Un’alleanza tra genitori e specialisti per trattare in modo efficace i bambini, tra i 18 e i 36 mesi di vita, con un ritardo nello sviluppo del linguaggio. E’ il servizio “Baby bloom”, lanciato dalla Fondazione Don Gnocchi
Un’alleanza tra genitori e specialisti per trattare in modo efficace i bambini, tra i 18 e i 36 mesi di vita, con un ritardo nello sviluppo del linguaggio. E’ il servizio “Baby bloom”, lanciato dalla Fondazione Don Gnocchi. In Italia il ritardo dello sviluppo del linguaggio interessa circa sette bambini su cento in età prescolare. Campanelli d’allarme, spiegano gli esperti, possono essere il non aver acquisito, intorno ai 12 mesi, una o due parole come “mamma, papà” e non utilizzare almeno 50 parole a 24 mesi. Il percorso si struttura in 15 incontri monosettimanali, inizia con una valutazione della neuropsichiatra infantile a cui segue una valutazione da parte del logopedista e una decisione di incontri con i genitori nel corso dei quali vengono proposte attività che il genitore metterà poi in atto nel contesto familiare.

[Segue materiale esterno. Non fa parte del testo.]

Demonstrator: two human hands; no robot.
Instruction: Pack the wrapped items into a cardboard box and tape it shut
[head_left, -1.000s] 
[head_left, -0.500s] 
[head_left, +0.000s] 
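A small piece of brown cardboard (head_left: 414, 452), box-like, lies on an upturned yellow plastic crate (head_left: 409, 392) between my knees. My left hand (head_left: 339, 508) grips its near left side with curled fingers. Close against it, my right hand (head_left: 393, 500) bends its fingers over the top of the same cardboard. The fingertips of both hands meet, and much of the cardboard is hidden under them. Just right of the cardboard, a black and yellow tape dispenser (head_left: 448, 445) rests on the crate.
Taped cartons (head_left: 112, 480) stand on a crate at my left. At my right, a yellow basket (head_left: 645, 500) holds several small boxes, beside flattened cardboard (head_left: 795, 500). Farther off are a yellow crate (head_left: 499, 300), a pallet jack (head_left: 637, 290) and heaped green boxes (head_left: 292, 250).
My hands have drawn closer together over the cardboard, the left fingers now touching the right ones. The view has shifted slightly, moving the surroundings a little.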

L’intervento consiste infatti in un “parent training” e prevede l’utilizzo di alcuni sussidi adatti al percorso di cura stabilito. Ma quando un genitore deve iniziare a preoccuparsi? “Parlare in ritardo è abbastanza comune e riguarda circa il 13-20% dei bambini di due anni”, sottolineano Laura Borzaga e Giulia Mantegazza, medici specialisti in neuropsichiatria infantile della Fondazione Don Gnocchi. “Circa il 50% dei bambini supera le proprie difficoltà linguistiche. Questo spiega perché la raccomandazione di attendere è stata popolare per molti anni. Ma ci sono diversi problemi con questo approccio. In primo luogo, chi parla in ritardo – continuano – potrebbe non recuperare completamente il ritardo. Infatti, la presenza di difficoltà linguistiche precoci è un fattore di rischio significativo per lo sviluppo successivo di un vero e proprio disturbo primario di linguaggio“.

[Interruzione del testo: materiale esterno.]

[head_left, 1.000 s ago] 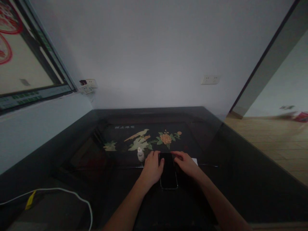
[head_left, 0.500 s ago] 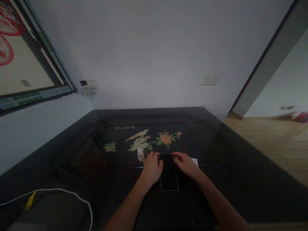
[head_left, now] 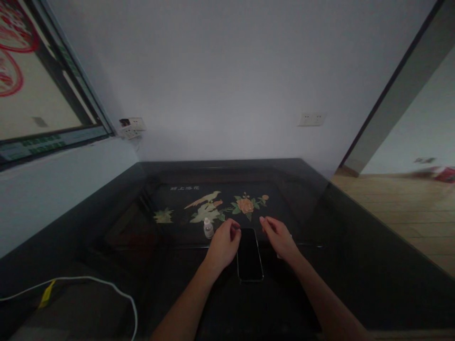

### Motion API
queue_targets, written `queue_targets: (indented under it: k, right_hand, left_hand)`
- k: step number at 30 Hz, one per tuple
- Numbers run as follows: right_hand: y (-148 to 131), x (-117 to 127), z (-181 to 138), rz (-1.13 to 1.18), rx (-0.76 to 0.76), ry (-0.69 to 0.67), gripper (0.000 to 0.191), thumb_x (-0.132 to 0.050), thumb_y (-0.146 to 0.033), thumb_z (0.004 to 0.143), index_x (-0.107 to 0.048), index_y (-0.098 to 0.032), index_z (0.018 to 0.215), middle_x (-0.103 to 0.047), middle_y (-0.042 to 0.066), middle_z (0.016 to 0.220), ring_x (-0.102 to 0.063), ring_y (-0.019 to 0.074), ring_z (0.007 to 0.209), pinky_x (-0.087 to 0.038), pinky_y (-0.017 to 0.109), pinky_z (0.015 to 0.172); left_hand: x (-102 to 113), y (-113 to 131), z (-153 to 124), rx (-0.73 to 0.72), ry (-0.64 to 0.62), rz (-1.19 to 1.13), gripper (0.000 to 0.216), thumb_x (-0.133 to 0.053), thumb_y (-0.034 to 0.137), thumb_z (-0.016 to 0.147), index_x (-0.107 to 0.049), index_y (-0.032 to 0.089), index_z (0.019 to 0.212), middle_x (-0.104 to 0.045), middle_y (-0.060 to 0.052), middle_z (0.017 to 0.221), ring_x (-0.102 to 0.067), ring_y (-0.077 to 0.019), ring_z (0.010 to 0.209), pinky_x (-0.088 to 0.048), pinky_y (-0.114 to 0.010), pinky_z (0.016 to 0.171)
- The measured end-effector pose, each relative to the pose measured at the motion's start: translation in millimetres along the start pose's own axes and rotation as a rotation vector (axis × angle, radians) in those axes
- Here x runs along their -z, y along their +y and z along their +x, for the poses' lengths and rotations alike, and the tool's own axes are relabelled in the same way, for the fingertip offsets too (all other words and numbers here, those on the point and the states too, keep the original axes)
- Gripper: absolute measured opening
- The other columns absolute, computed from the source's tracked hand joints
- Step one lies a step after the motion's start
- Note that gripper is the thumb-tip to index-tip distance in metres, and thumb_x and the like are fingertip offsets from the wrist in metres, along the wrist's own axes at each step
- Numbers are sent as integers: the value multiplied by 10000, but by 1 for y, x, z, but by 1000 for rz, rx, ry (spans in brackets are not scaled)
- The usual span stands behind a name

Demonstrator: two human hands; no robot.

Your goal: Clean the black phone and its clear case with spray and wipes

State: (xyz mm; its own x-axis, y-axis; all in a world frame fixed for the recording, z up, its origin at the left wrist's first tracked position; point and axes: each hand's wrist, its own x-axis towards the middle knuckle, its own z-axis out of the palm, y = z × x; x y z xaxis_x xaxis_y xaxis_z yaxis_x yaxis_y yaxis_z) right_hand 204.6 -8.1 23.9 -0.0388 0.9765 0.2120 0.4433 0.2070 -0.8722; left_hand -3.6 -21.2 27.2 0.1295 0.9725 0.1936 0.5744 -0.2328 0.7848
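A smartphone (head_left: 250,258) with a dark screen lies flat on the black table, its long side pointing away from me. Beside its upper left corner is my left hand (head_left: 224,240), fingers curled and thumb close to the forefinger. To the right of the phone's top end, my right hand (head_left: 280,237) is raised a little, with thumb and forefinger pinched together. Whatever either hand grips, if anything, is too small or dark to make out. A small clear dropper bottle (head_left: 208,229) with a white cap stands upright just left of my left hand. Something white is mostly hidden under my right hand.
The glossy black table (head_left: 170,293) carries an inlaid bird-and-flower picture (head_left: 245,205). A white cable (head_left: 106,283) with a yellow tag (head_left: 46,294) curves across the lower left. Wall sockets (head_left: 312,119) sit above the table's back edge; a window (head_left: 42,94) is at left.
My right hand has lifted off the phone's top right corner and moved slightly right and up, covering more of the white thing. My left hand has turned slightly, its fingers curling more. The phone stays put.
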Motion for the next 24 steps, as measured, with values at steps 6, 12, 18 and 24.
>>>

“Parlare tardi può avere un impatto negativo per il bambino già durante gli anni della prima infanzia: potrebbe sembrare frustrato, introverso o aggressivo proprio perché non ha le parole per esprimere sentimenti o desideri”, spiegano ancora le esperte. “Il bambino con difficoltà di linguaggio può inoltre sperimentare difficoltà negli anni della scuola primaria, quando le abilità linguistiche sono fondamentali per il successo scolastico e la socializzazione linguistiche tipiche e quali saranno in seguito diagnosticati con un disturbo del linguaggio”, aggiungono. Per fare fronte a questa situazione serve una presa in carico integrata, che coinvolga tutti gli attori del percorso educativo, abilitativo e riabilitativo.
Attraverso “una piacevole attività di ‘lettura’ condivisa, mediata da un logopedista – spiega la Fondazione Don Gnocchi – i genitori potranno essere i protagonisti di un intervento precoce, breve ed efficace, che cambierà la traiettoria di sviluppo del linguaggio del proprio bambino prima che si instauri un disturbo vero e proprio”. Gli esperti della struttura elencano infine i “campanelli d’allarme” da prendere in considerazione: intorno ai 12 mesi il bambino non ha lallazione sia semplice (lala, dada) che variata (più consonanti insieme “ma-ta-ba”), non lalla per richiedere e mantenere l’attenzione dell’adulto;, non imita i suoni; non ha acquisito 1 o 2 parole “mama, papà”. O ancora: il bambino non dice 3-5 parole a 15 mesi (non importa se la pronuncia è corretta o meno); non conosce/usa 15-20 parole a 18 mesi; a 24 mesi dice meno di 50 parole; non usa combinazioni di due parole; non usa almeno una parola nuova a settimana; preferisce i gesti per comunicare e non vocalizza, non riesce a imitare i suoni o parole semplici, non nomina tre parti del corpo, non fa domande semplici e brevi come ‘cos’è questo?’, non usa consonanti come ‘g,t,f,d’.